WORK TO COMPLETE
Could the listing below be reproduced exactly, minus its pictures?

───

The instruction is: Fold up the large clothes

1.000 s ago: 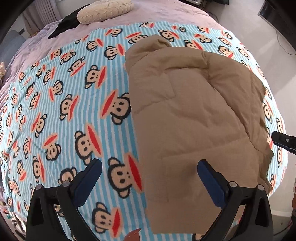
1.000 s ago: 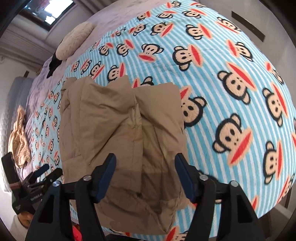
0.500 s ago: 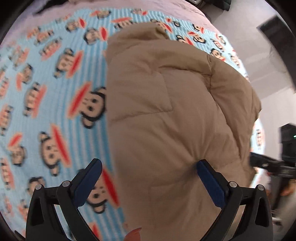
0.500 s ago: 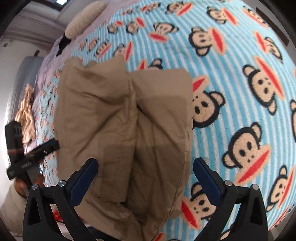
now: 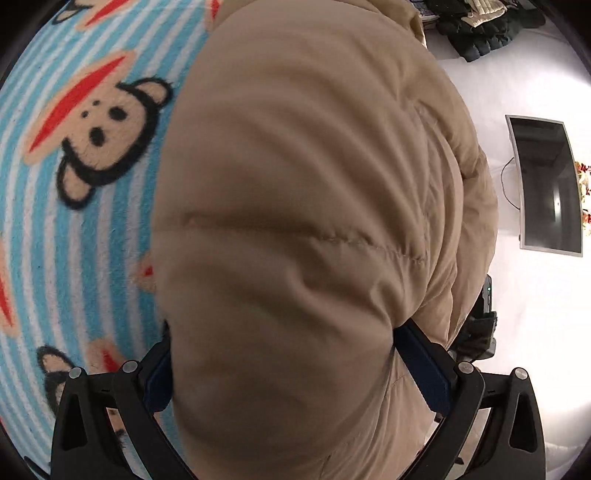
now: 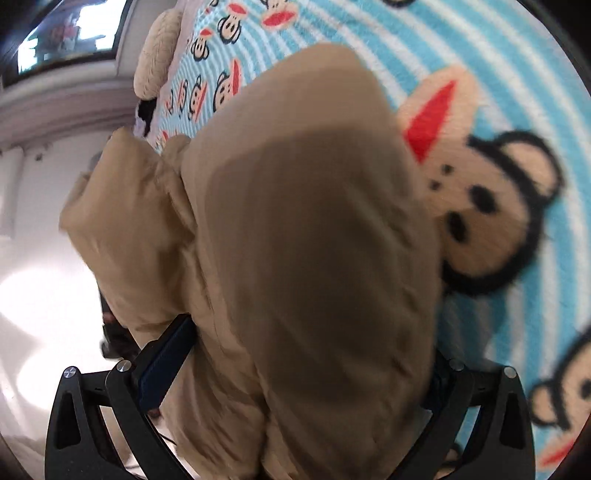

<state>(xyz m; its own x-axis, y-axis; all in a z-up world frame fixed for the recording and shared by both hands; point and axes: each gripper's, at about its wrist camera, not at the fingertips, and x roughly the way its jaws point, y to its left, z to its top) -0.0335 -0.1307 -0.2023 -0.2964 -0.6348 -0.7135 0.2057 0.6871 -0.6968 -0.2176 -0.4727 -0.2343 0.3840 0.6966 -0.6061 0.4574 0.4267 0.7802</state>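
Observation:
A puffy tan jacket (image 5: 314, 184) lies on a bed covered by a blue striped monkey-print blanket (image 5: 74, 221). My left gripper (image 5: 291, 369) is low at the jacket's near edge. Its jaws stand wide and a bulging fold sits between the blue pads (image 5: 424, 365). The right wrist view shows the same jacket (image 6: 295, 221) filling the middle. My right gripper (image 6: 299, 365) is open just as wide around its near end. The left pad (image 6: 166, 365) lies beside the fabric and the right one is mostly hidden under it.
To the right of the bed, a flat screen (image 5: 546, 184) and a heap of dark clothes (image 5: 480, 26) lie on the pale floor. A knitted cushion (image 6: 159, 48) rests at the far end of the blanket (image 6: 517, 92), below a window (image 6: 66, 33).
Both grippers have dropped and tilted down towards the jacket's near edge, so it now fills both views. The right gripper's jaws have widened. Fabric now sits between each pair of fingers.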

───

TASK OUTPUT
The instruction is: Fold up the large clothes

1.000 s ago: 
1.000 s ago: 
0.500 s ago: 
0.500 s ago: 
now: 
now: 

<state>(xyz m; its own x-axis, y-axis; all in a z-up world frame fixed for the recording and shared by both hands; point and axes: each gripper's, at about its wrist camera, not at the fingertips, and x roughly the way its jaws point, y to its left, z to its top) -0.0335 -0.1307 -0.2023 -0.2964 -0.6348 -0.7135 0.2057 0.6871 -0.6968 -0.2176 -0.4727 -0.2343 0.3840 0.6966 -0.6061 0.4574 0.4267 0.7802</state>
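Observation:
A puffy tan jacket (image 5: 314, 184) lies on a bed covered by a blue striped monkey-print blanket (image 5: 74, 221). My left gripper (image 5: 291, 369) is low at the jacket's near edge. Its jaws stand wide and a bulging fold sits between the blue pads (image 5: 424, 365). The right wrist view shows the same jacket (image 6: 295, 221) filling the middle. My right gripper (image 6: 299, 365) is open just as wide around its near end. The left pad (image 6: 166, 365) lies beside the fabric and the right one is mostly hidden under it.
To the right of the bed, a flat screen (image 5: 546, 184) and a heap of dark clothes (image 5: 480, 26) lie on the pale floor. A knitted cushion (image 6: 159, 48) rests at the far end of the blanket (image 6: 517, 92), below a window (image 6: 66, 33).
Both grippers have dropped and tilted down towards the jacket's near edge, so it now fills both views. The right gripper's jaws have widened. Fabric now sits between each pair of fingers.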

Work on this exercise is now complete.